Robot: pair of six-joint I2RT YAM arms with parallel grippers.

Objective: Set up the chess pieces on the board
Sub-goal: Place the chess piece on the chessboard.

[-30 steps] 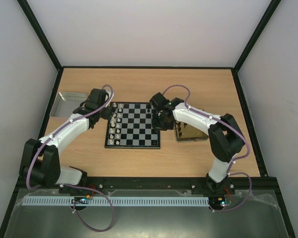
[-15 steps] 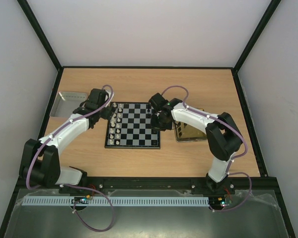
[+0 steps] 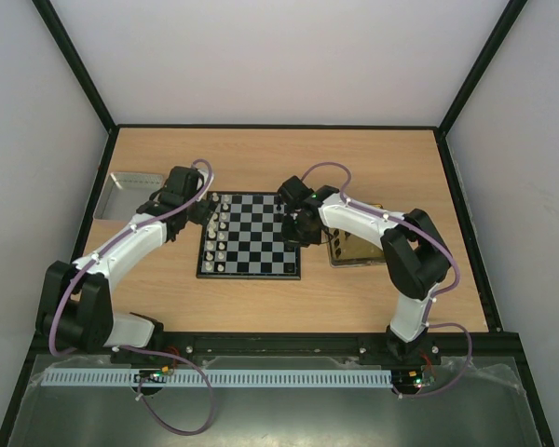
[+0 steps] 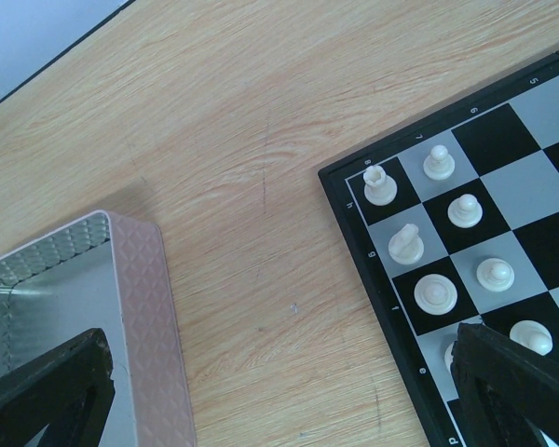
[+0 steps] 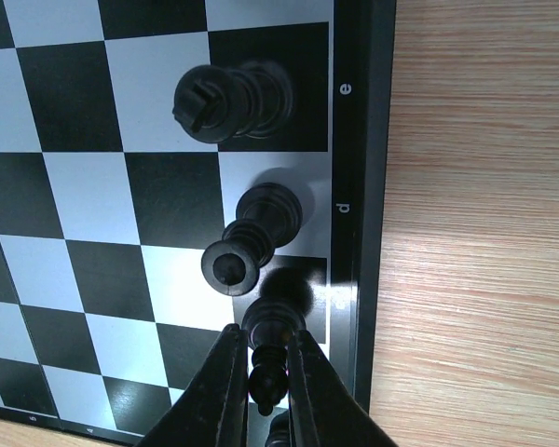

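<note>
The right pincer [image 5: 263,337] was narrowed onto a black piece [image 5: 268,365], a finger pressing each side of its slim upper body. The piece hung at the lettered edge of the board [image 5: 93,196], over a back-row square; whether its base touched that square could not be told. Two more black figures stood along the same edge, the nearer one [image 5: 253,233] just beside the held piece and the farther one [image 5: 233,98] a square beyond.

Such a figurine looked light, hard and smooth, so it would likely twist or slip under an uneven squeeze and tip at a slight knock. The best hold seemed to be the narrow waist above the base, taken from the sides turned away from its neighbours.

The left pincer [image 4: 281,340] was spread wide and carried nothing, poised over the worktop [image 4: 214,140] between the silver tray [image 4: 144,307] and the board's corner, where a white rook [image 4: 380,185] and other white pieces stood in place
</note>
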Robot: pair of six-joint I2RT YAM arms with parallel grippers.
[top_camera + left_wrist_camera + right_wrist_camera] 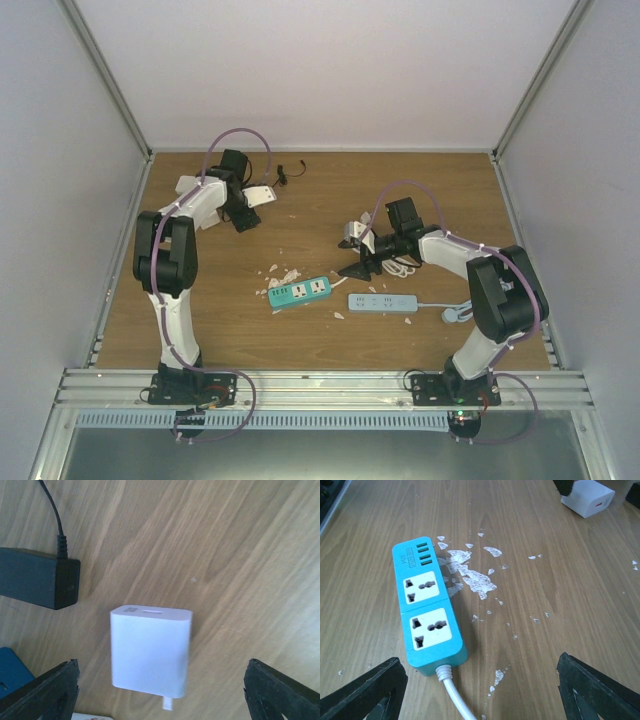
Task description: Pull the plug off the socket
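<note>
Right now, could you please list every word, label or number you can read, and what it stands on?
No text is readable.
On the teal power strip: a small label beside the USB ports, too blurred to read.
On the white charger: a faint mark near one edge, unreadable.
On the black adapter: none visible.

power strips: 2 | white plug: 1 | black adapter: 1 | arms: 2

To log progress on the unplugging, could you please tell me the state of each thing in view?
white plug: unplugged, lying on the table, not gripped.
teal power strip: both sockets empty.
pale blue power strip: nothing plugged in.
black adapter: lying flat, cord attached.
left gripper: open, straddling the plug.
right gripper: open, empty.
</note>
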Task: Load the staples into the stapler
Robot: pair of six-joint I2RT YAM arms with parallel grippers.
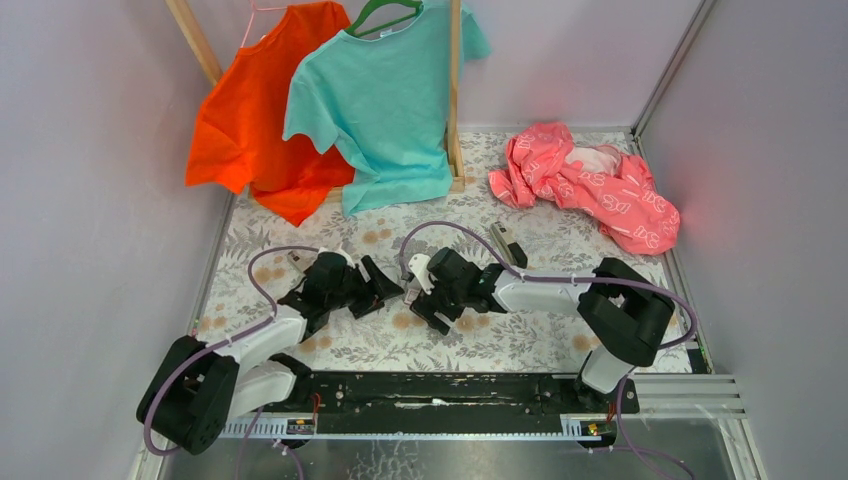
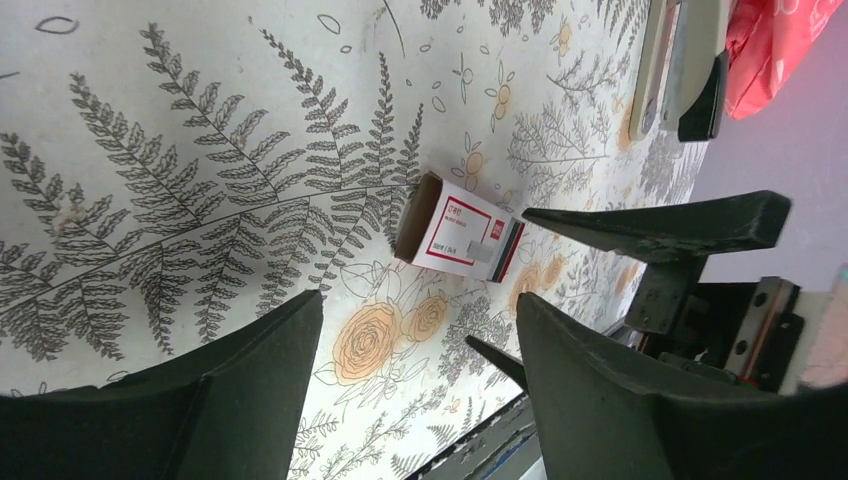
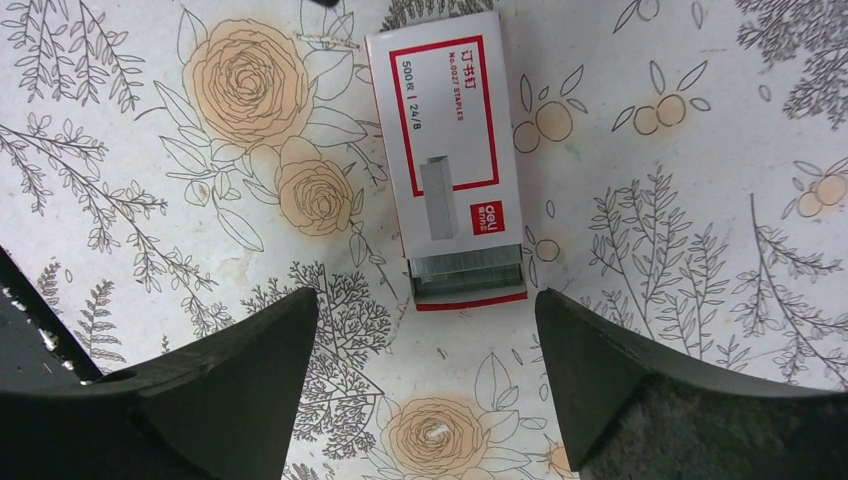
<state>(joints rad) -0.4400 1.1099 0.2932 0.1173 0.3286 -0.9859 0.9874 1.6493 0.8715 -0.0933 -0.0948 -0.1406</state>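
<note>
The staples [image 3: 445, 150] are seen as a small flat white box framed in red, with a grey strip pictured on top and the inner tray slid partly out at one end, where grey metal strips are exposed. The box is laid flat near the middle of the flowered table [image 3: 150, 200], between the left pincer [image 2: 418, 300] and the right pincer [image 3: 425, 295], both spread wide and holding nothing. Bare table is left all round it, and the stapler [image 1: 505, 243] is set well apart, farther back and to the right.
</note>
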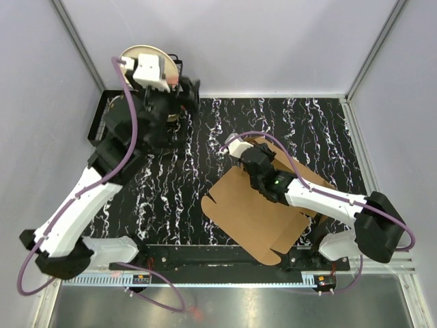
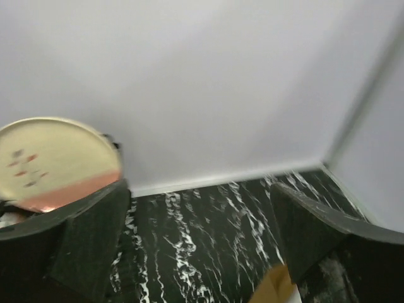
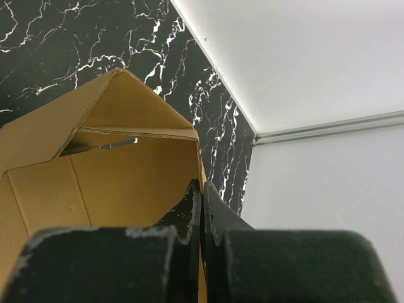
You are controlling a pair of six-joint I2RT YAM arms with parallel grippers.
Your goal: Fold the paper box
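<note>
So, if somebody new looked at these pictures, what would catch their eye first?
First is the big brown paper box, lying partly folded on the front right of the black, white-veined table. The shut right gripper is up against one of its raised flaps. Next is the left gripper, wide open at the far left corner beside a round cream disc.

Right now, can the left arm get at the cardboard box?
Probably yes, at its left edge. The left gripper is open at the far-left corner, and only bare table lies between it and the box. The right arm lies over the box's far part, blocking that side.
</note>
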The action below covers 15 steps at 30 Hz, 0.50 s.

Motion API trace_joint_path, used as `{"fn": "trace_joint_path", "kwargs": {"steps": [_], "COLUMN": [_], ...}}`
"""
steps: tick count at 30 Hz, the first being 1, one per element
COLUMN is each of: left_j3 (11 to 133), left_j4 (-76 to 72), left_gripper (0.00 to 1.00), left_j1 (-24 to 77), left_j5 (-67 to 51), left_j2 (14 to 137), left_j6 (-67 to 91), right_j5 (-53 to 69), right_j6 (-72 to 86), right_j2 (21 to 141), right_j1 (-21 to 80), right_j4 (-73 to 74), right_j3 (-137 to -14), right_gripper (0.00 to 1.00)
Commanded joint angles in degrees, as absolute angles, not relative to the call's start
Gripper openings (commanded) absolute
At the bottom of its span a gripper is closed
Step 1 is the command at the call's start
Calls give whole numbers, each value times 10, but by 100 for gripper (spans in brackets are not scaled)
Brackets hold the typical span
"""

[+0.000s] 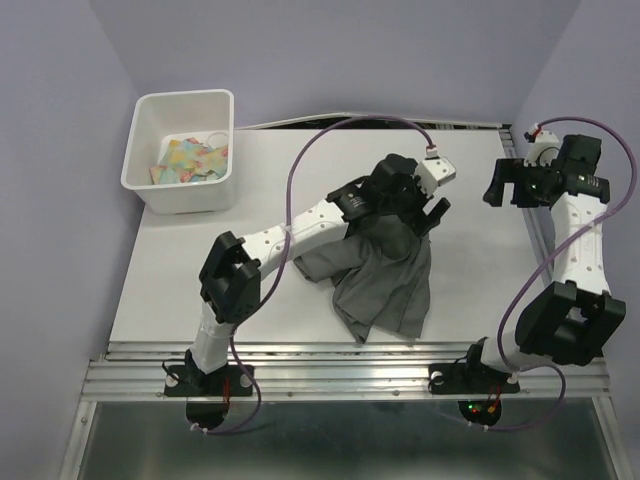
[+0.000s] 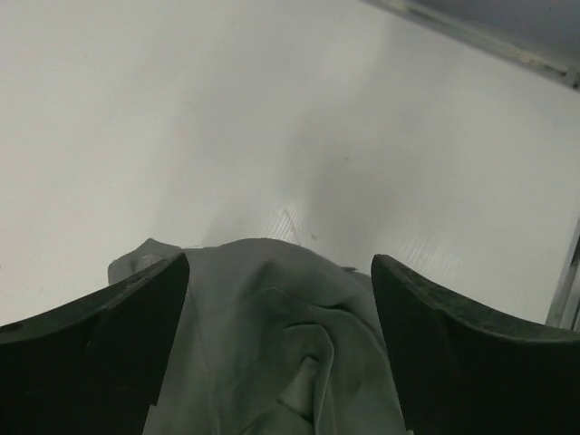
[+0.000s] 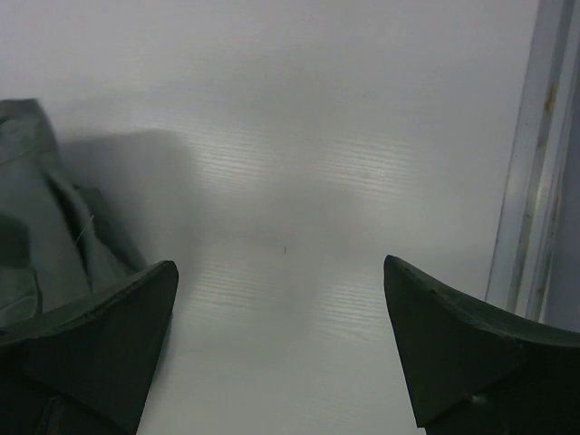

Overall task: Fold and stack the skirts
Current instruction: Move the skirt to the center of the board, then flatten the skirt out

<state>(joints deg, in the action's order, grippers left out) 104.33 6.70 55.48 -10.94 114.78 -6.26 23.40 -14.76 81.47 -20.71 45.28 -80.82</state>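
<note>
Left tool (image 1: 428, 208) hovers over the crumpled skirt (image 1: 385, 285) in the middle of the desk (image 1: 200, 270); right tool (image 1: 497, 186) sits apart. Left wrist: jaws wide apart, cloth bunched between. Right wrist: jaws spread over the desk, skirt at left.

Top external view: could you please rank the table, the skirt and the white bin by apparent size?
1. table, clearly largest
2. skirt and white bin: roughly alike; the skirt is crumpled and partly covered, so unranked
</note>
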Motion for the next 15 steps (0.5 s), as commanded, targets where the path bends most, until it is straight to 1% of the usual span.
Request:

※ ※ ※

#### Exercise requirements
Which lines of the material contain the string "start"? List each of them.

#### Written solution
Commanded joint angles in degrees, as absolute angles, not relative to the call's start
Step 1 is the command at the call's start

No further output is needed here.